Keywords: mitochondria, oxidative metabolism, reserve capacity, respiratory chain complex, mitochondrial diseases
Mitochondrial diseases refer to a heterogeneous group of disorders resulting from primary dysfunctions of the mitochondrial electron transport chain and/or ATP synthase (1). Mitochondrial diseases have different genotypes as well as presenting with highly different clinical, and biochemical phenotypes rendering the diagnostic evaluation very challenging for clinicians. Thus, they present different aspects. Clinical presentations range from Leigh syndrome, a devastating neurodegenerative pathology, occurring in children under 2 years of age and progressing rapidly towards death (2) to MELAS syndrome, associating encephalopathy, lactic acidosis and stroke-type episodes characterized by normal psychomotor development (3,4). Defects in mtDNA account for only around 15% of known mitochondrial pathologies indicating that mitochondrial disorders are frequently related to mutations of nuclear DNA. In recent years, the diagnosis diagram has been greatly disrupted by the appearance of next generation sequencing (NGS) techniques leading to a better understanding of gene-related mitochondrial dysfunction. This is a new way for clinicians to evidence mitochondrial dysfunction and the genetic approach is now widespread (5). However, despite the power of this genetic tool, interpretation is difficult because of the huge number of target genes and the poor correlation between genetic data and clinical/biochemical phenotype (6). Regardless of clinical presentations and the localization of DNA mutations, mitochondrial pathologies have common dysfunctions in the mitochondrial respiratory chain. Consequently, the determination of mitochondrial function by biochemical techniques is useful to help establish a mitochondrial disease diagnosis. Functional in vitro assays in skeletal muscle have been the gold standard for diagnosis of mitochondrial disorders. However, it needs an invasive skeletal muscle biopsy often performed under general anesthesia limiting their practical use in pediatric patients. Alternatively, the easily accessible primary skin fibroblasts from patients can be used to identify mitochondrial dysfunction (7).

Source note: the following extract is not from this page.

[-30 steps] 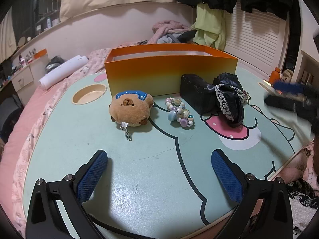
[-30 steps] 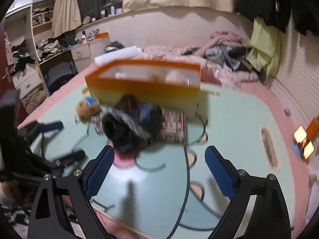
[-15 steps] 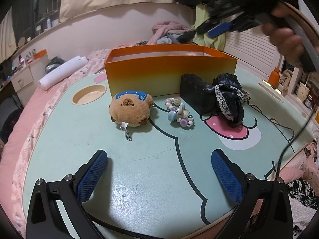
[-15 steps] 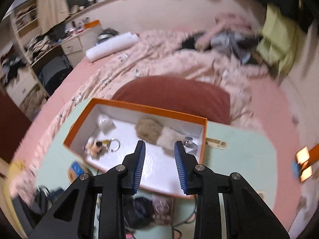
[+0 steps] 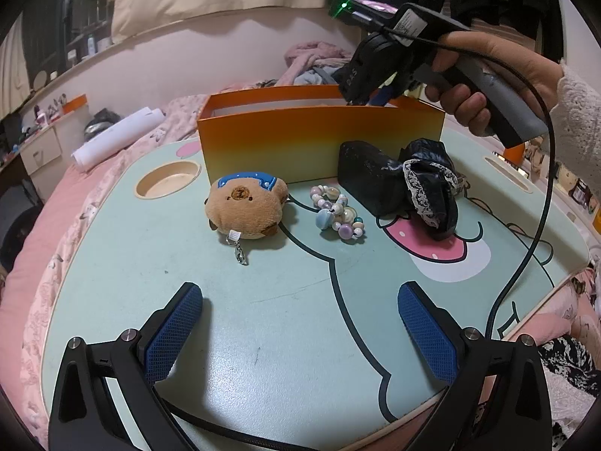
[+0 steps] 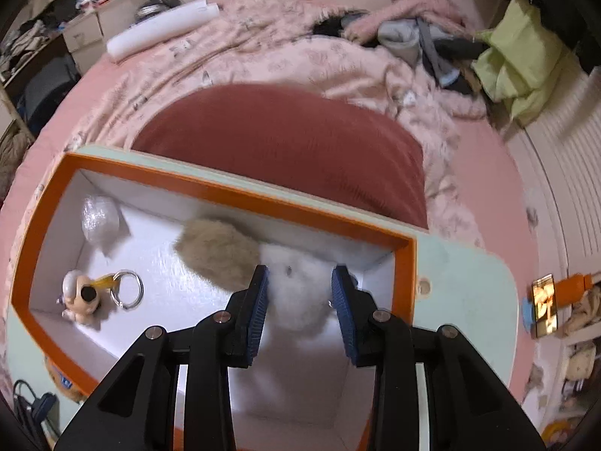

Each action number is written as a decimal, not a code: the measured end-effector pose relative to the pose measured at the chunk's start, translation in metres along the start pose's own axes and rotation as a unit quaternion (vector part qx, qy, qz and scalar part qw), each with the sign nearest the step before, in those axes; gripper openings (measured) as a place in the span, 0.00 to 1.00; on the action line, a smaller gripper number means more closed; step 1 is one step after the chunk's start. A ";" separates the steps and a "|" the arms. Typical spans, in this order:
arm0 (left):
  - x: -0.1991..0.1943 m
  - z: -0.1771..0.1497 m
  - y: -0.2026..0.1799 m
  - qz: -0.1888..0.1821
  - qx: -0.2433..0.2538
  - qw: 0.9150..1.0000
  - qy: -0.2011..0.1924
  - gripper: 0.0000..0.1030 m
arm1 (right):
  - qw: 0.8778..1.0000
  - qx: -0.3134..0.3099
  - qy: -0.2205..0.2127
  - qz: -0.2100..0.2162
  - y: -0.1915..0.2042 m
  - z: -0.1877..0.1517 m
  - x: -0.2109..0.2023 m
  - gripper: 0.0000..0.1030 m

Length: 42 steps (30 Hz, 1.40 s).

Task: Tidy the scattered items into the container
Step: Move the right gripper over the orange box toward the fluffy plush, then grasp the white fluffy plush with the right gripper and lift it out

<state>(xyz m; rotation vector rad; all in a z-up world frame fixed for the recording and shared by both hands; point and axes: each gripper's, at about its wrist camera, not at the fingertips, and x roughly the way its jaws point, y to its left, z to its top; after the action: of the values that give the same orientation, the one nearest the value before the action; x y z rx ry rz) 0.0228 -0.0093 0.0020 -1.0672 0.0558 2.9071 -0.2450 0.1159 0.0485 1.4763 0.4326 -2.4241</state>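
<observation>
A tan bear plush [image 5: 246, 208], a pastel bead bracelet [image 5: 338, 212], a black pouch [image 5: 372, 176] and a black lace-trimmed cloth [image 5: 432, 184] lie on the mint table in front of the orange box [image 5: 319, 139]. My left gripper [image 5: 300, 323] hovers open and empty over the near table. A hand [image 5: 488, 71] tips my right gripper [image 5: 375, 96] down over the box's right end. Its jaws [image 6: 300, 289] stand narrow and are opening. A white fluffy ball [image 6: 296, 312] in the box [image 6: 225, 191] shows in the gap, and no pad visibly presses on it. A brown pom [image 6: 218, 251] lies beside it.
Also in the box are a small figure keychain [image 6: 80, 295] and a clear wrapped lump [image 6: 99, 221]. A round cup hollow [image 5: 167, 184] sits at the table's far left. A black cable [image 5: 533, 240] hangs over the right edge. A red cushion [image 6: 281, 139] lies behind the box.
My right gripper swung from the table's right side to above the box, tilted downward, and its jaws narrowed from wide. My left gripper and the table items stayed put.
</observation>
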 end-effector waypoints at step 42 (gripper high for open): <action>0.000 0.000 0.000 0.000 0.000 1.000 -0.001 1.00 | 0.973 0.041 -0.205 0.093 0.003 -0.196 -0.100 0.78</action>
<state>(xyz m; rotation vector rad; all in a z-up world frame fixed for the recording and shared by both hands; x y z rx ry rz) 0.0232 -0.0090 0.0017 -1.0651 0.0546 2.9078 -0.0397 0.1966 0.0519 0.9513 0.0980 -2.5254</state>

Functional investigations usually include spectrophotometric assays of ETC enzyme activity as well as polarographic measurements of oxygen consumption, each assessment contributing to giving clues to the diagnosis of an OXPHOS dysfunction. Determinations of oxygen consumption by polarographic measurements in intact cells are sensitive and close to the “in vivo” situation. It provides a complete study of the bioenergetic mitochondrial state including the determination of ATP renewal speed, mitochondrial coupling and adaptability of mitochondria to react to stress. However, the polarographic assays including high-resolution respirometry are complex and time consuming, limiting their clinical interests in routine diagnosis. As an alternative to polarographic studies, the microscale fluorescent based technology (microscale XF technology) allows the analysis of automated oxygen consumption with oxygen-sensing fluorophores in unpermeabilized cells on 24 or 96 plates. To avoid the drawbacks of polarographic studies, microscale oxygraphy has commonly been used in research and is starting to be used for screening purposes. It has recently been experimented for the diagnosis of Leigh syndrome in combination with enzymatic and genetic approaches (8). Studies indicate that the Microscale XF technology is highly efficient for detecting mitochondrial respiratory defects in genetically proven mitochondrial disease patients (8,9).
Moreover, one major advantage of the microscale XF technology is its ability to determine simultaneously various integrated bioenergetics parameters including the respiration linked to ATP production, proton leak rate, maximum respiratory rate, as well as spare respiratory capacity in the same population of cells (10).
Here we outline a simple protocol, compatible with diagnostic use, and optimized to determine the basic bioenergetics functions of fibroblasts using the microscale XF technology. In this protocol, we assessed seven mitochondrial parameters in fibroblasts isolated from 5 pediatric patients with heterogeneous mitochondrial disorders in order to determine which parameters are the most reliable in detecting mitochondrial dysfunctions.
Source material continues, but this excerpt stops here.